## WORK INSTRUCTION
Could you set down exactly the lines of the data below, starting at the one that holds "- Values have" and ending at the one that holds "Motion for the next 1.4", both included, and only those?

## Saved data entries
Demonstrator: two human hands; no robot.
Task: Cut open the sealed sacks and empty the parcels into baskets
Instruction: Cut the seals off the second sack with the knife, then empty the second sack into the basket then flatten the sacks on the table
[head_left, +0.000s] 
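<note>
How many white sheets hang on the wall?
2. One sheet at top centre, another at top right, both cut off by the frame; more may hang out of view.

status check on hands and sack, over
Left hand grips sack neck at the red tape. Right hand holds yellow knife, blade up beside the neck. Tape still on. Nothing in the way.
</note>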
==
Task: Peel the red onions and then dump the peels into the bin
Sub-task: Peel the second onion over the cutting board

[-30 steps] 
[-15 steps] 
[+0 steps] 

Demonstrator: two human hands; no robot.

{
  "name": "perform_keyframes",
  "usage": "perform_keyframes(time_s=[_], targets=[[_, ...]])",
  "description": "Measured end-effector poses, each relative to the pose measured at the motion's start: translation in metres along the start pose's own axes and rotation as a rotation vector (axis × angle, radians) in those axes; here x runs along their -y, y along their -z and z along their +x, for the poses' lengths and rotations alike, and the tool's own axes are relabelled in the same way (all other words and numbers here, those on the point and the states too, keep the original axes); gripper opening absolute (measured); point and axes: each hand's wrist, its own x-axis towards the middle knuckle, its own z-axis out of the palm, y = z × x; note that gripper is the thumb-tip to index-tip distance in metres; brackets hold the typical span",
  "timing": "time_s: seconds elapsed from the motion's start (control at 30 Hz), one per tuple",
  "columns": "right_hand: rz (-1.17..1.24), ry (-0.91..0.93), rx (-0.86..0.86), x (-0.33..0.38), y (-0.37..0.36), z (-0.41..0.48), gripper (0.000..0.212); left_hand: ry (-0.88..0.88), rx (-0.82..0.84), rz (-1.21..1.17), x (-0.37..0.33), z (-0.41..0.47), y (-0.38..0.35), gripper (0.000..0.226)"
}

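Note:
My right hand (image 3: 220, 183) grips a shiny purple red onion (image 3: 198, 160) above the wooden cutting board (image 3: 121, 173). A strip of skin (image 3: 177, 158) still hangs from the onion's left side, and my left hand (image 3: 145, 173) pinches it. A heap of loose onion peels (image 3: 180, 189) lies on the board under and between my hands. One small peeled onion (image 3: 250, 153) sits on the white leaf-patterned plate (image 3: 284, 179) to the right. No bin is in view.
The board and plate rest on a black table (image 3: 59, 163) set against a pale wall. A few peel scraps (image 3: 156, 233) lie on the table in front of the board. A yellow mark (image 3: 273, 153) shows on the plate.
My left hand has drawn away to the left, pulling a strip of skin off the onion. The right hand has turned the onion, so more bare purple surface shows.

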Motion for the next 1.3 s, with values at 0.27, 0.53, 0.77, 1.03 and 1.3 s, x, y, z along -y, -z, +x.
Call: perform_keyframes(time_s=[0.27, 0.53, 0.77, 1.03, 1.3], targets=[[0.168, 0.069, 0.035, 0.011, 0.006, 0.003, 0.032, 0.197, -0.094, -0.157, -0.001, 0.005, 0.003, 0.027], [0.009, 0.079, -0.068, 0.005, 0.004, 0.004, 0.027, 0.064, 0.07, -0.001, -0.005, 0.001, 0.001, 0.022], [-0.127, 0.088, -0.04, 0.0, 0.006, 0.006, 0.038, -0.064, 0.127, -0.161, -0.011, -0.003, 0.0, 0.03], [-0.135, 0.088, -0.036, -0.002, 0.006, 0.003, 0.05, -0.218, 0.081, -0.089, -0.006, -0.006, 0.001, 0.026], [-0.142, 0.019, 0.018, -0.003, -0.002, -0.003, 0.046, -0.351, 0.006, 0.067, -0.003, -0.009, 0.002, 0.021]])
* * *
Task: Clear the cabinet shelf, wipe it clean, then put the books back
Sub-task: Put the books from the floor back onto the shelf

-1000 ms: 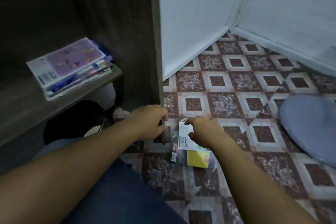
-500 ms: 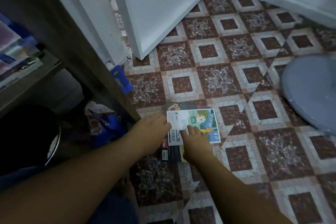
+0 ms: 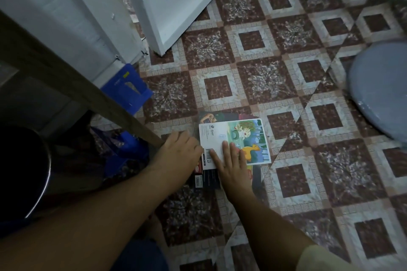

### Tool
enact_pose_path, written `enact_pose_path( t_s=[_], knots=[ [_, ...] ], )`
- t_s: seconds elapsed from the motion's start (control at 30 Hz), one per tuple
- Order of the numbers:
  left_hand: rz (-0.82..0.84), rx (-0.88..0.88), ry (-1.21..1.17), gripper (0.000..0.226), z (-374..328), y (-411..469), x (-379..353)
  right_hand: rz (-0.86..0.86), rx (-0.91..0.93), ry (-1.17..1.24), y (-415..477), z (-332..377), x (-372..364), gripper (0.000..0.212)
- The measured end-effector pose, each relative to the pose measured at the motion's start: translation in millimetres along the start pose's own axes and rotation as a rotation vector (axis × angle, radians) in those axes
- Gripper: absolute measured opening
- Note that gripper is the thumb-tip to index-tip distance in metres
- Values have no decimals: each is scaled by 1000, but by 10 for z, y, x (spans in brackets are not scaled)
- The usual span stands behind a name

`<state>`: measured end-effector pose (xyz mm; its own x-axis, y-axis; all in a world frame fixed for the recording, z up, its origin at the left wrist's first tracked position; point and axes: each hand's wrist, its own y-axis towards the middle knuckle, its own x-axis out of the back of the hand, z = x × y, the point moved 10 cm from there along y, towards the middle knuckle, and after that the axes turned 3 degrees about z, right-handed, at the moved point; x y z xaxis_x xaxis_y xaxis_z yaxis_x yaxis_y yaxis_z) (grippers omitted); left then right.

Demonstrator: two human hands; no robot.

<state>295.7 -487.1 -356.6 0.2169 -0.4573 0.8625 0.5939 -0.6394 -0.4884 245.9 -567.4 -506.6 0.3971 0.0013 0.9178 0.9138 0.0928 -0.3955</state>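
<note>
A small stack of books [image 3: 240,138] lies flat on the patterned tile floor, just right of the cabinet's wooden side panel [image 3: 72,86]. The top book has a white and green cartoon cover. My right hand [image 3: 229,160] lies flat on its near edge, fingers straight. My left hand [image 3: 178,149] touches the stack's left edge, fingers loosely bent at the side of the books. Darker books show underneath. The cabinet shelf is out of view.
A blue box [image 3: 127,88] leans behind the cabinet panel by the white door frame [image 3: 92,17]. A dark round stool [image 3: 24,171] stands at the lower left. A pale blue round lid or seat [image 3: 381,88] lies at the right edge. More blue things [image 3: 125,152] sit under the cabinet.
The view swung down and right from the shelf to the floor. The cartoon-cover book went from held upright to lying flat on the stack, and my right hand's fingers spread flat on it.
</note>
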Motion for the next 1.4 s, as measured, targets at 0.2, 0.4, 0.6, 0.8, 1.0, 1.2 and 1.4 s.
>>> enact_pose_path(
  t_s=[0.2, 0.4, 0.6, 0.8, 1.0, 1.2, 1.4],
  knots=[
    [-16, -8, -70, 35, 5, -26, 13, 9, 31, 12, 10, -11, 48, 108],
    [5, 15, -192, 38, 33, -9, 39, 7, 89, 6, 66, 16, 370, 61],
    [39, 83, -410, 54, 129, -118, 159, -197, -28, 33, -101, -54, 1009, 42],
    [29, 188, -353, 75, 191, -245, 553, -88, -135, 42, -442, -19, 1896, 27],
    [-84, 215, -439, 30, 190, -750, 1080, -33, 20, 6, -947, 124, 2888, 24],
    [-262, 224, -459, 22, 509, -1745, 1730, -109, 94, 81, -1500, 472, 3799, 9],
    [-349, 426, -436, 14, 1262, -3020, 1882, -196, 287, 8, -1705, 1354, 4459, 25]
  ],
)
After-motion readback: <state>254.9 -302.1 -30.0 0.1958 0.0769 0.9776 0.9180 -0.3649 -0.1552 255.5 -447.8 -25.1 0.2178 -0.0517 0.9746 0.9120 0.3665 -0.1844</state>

## RESPONSE BOX
- Values have no decimals: each is scaled by 1000, but by 10 for z, y, x (spans in brackets are not scaled)
- The usual span stands behind a name

`<state>`: measured end-effector pose (xyz mm; its own x-axis, y-axis; all in a world frame fixed for the recording, z up, its origin at the left wrist's first tracked position; point and axes: each hand's wrist, its own y-axis towards the middle knuckle, its own x-axis out of the back of the hand, z = x × y, the point moved 10 cm from there along y, towards the middle knuckle, and after that the axes turned 3 degrees about z, right-handed, at the moved point; x y z xaxis_x xaxis_y xaxis_z yaxis_x yaxis_y yaxis_z) (grippers omitted); left then right.

Demonstrator: two human hands; no robot.

<state>295.7 -487.1 -356.6 0.2169 -0.4573 0.8625 0.5939 -0.6394 -0.4884 245.9 -567.4 -506.6 0.3971 0.0013 0.9178 0.9138 0.0928 -0.3955</state>
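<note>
A small stack of books [image 3: 240,138] lies flat on the patterned tile floor, just right of the cabinet's wooden side panel [image 3: 72,86]. The top book has a white and green cartoon cover. My right hand [image 3: 229,160] lies flat on its near edge, fingers straight. My left hand [image 3: 178,149] touches the stack's left edge, fingers loosely bent at the side of the books. Darker books show underneath. The cabinet shelf is out of view.
A blue box [image 3: 127,88] leans behind the cabinet panel by the white door frame [image 3: 92,17]. A dark round stool [image 3: 24,171] stands at the lower left. A pale blue round lid or seat [image 3: 381,88] lies at the right edge. More blue things [image 3: 125,152] sit under the cabinet.
The view swung down and right from the shelf to the floor. The cartoon-cover book went from held upright to lying flat on the stack, and my right hand's fingers spread flat on it.
</note>
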Motion for the next 1.4 s, as measured, targets at 0.2, 0.4, 0.6, 0.8, 1.0, 1.2 and 1.4 s.

This completes the output.